Amori e nevrastenie al Reate Festival

Due piccole perle del repertorio operistico di Nino Rota compongono il dittico che ha aperto la nona edizione del Reate Festival.

Autore: Matteo Macinanti

3 Ottobre 2017


La scena del Teatro Vespasiano di Rieti viene popolata da individui inetti, incapaci di prevalere sulle trappole e gli ostacoli del vivere comune e che, per questo motivo, si ritrovano ad essere o vittime inermi o carnefici in armi.

Il primo dei due atti unici, “I due timidi”, potrebbe sembrare un’usuale commedia degli equivoci —lui e lei si amano ma ambedue ignorano il vero sentimento dell’altro — ma il tanto atteso lieto fine viene sempre e solo sfiorato, senza mai sopraggiungere in modo conclusivo.
Il ritmo della narrazione è rapido e travolgente: l’azione viene continuamente stornata da imprevisti e malintesi in cui la parola, l’unica possibile chiave di volta, viene continuamente soffocata dal chiacchiericcio e dalle moine.
La scena approntata dal regista Cesare Scarton è speculare come speculare è la sorte che spetta ai due innamorati, la cui storia, seppure ispirata alla plurimillenaria letteratura “romantica”, è inserita in una cornice che di epico non ha nulla: una rancida pensione dal quale lui guarda attraverso una finestra la ragazza alle prese con lo studio del pianoforte. È proprio la musica intradiegetica che viene prodotta dalle mani di quest’ultima l’unico medium che lega i due innamorati.
La musica estranea al palco segue invece l’andamento narrativo e cambia veste di continuo: ritmi concitati e svelti talvolta lasciano il passo a delle aperture vocali à la Puccini, passando per inserti  quasi jazzistici o improntati allo stile buffo. In questa ricchezza di contenuti eterogenei la voce dei cantanti (non solo i protagonisti Sabrina Cortese e Daniele Adriani, ma anche Chiara Osella, Antonio Sapio, Giorgio Celenza e tutti gli altri) mantiene sempre un buon equilibrio, dando anche prova di un’egregia attorialità.
L’orchestra, diretta dal maestro Gabriele Bonolis, si mostra nella sua energica e giovanile, anche anagraficamente parlando, vitalità: la scrittura vivace e mai banale di Rota viene resa in modo del tutto soddisfacente dal direttore e dal suo organico, e gli applausi del pubblico, durante e a fine spettacolo, non possono che confermare il successo dell’esecuzione.

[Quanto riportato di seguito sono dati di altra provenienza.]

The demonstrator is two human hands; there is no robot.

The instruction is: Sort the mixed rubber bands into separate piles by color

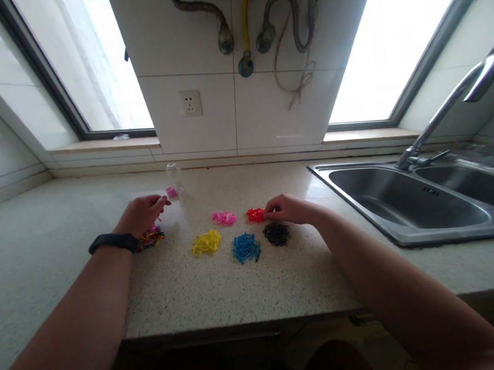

Più breve e ancora più condensato nel tempo è il successivo dramma buffo “La notte di un nevrastenico”.
Sebbene queste opere non figurino tra le composizioni di Rota più eseguite ai giorni d’oggi, il loro valore è pregiato: anche in questo lavoro prevale una scrittura vivace e un ritmo che non dà spazio a flessioni di attenzione.
La vicenda è concentrata pressappoco in una mezz’ora e il centro della narrazione, anche visivamente, è occupato dal letto del protagonista, un grave e solenne altare che assiste irremovibile allo scorrere rapido della notte.
La resa dell’atmosfera, tanto opprimente quanto buffa, viene resa dalla scenografia e dagli attori in modo da coinvolgere il pubblico nello sviluppo della storia in modo avvincente.
È proprio quest’ultimo che talvolta prorompe in qualche risata divertita per l’assurdità della vicenda che, verso il finale tragicomico, precipita in modo vorticoso.
I cantanti dimostrano anche in questo caso (e in alcuni episodi maggiormente) un’ottima padronanza dello spazio scenico e una buona agilità vocale mentre la Reate Festival Orchestra di Gabriele Bonolis segue la vicenda dalla buca dello splendido teatro, sfoderando un’ampia tavolozza di colori.
A fine spettacolo il pubblico dimostra il suo giudizio favorevole con un forte applauso che è allo stesso tempo un apprezzamento per l’intero Reate Festival, un evento che si conferma centrale nella vita culturale della città di Rieti.